=== Begin Enclosure ===

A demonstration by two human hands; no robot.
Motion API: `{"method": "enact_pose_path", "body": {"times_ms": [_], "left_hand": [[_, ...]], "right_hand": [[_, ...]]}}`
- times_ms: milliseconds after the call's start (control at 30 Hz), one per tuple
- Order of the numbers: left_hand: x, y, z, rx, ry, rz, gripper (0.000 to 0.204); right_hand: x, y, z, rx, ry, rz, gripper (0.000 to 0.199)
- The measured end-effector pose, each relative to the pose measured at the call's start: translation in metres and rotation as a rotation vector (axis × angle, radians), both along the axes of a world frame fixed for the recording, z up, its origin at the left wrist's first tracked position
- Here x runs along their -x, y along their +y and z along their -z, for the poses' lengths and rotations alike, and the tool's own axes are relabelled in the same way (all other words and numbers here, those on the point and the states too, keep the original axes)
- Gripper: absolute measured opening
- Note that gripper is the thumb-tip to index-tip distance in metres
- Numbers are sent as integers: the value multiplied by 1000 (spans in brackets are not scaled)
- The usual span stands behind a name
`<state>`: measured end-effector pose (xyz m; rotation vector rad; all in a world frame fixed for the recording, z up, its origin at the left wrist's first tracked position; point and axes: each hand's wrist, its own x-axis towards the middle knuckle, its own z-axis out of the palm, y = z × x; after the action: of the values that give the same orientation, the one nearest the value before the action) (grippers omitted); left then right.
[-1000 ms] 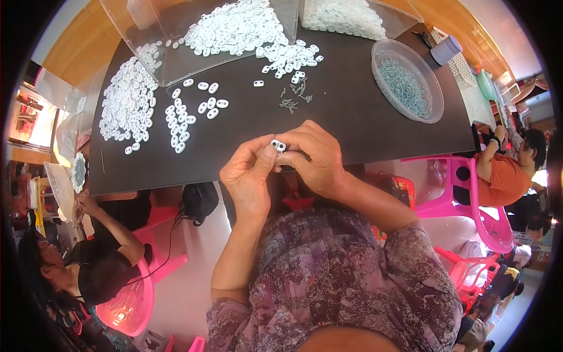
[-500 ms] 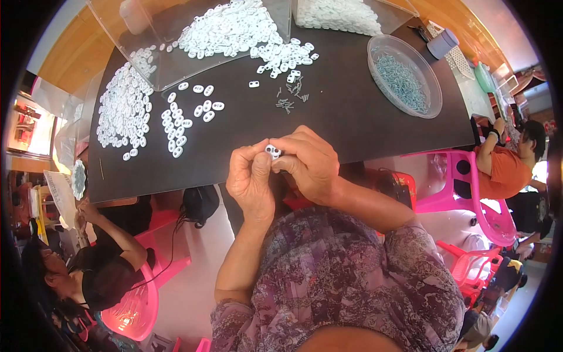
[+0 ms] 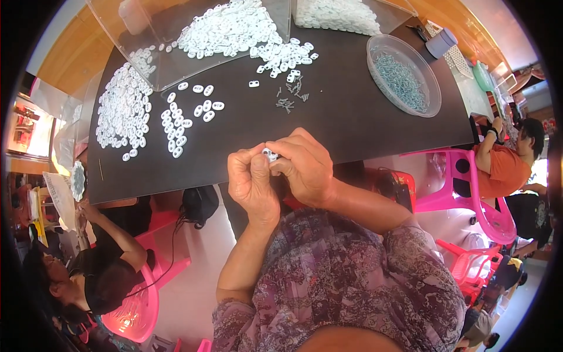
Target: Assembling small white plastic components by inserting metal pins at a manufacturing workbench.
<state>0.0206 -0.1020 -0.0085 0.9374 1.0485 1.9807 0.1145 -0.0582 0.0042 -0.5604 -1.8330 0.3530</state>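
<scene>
A small white oval plastic piece with two dark holes (image 3: 270,155) is pinched between the fingertips of both my hands, just over the table's near edge. My left hand (image 3: 253,183) grips its left side with thumb and forefinger. From the other side, the thumb and bent fingers of my right hand (image 3: 306,167) press on it and partly cover it. Whether a pin is also between my fingers cannot be seen. Ahead of my hands lie a few loose grey pins (image 3: 285,105) and a small heap of white oval pieces (image 3: 287,57).
A clear round tub of blue-green pins (image 3: 436,97) stands at the right of the dark table (image 3: 234,132). White pieces form a large pile (image 3: 123,108) and a loose group (image 3: 175,126) at left. Clear bins stand behind. Other people sit on both sides.
Both hands have shifted very slightly left with the white piece, and my right fingers now cover more of it. The things on the table look the same.
</scene>
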Motion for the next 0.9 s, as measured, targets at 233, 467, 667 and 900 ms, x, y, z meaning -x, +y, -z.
{"method": "enact_pose_path", "body": {"times_ms": [233,467,667,900], "left_hand": [[-1,1,-4,14,25,-2,17],[-2,6,-1,22,73,1,16],[11,14,-14,178,308,61,27],[40,58,-14,178,874,-76,12]], "right_hand": [[2,3,3,-36,12,6,30],[-3,8,5,-65,3,12,29],[-23,20,-23,198,-164,67,13],[-74,119,-92,170,-78,411,20]]}}
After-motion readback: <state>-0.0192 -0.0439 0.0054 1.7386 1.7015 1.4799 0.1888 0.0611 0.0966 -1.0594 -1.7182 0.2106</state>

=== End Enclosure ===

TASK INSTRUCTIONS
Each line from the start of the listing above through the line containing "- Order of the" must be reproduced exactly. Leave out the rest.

ANSWER BOX
A demonstration by two human hands; no robot.
Motion API: `{"method": "enact_pose_path", "body": {"times_ms": [_], "left_hand": [[_, ...]], "right_hand": [[_, ...]]}}`
- times_ms: milliseconds after the call's start (control at 30 Hz), one per tuple
- Order of the numbers: left_hand: x, y, z, rx, ry, rz, gripper (0.000 to 0.204); right_hand: x, y, z, rx, ry, rz, gripper (0.000 to 0.199)

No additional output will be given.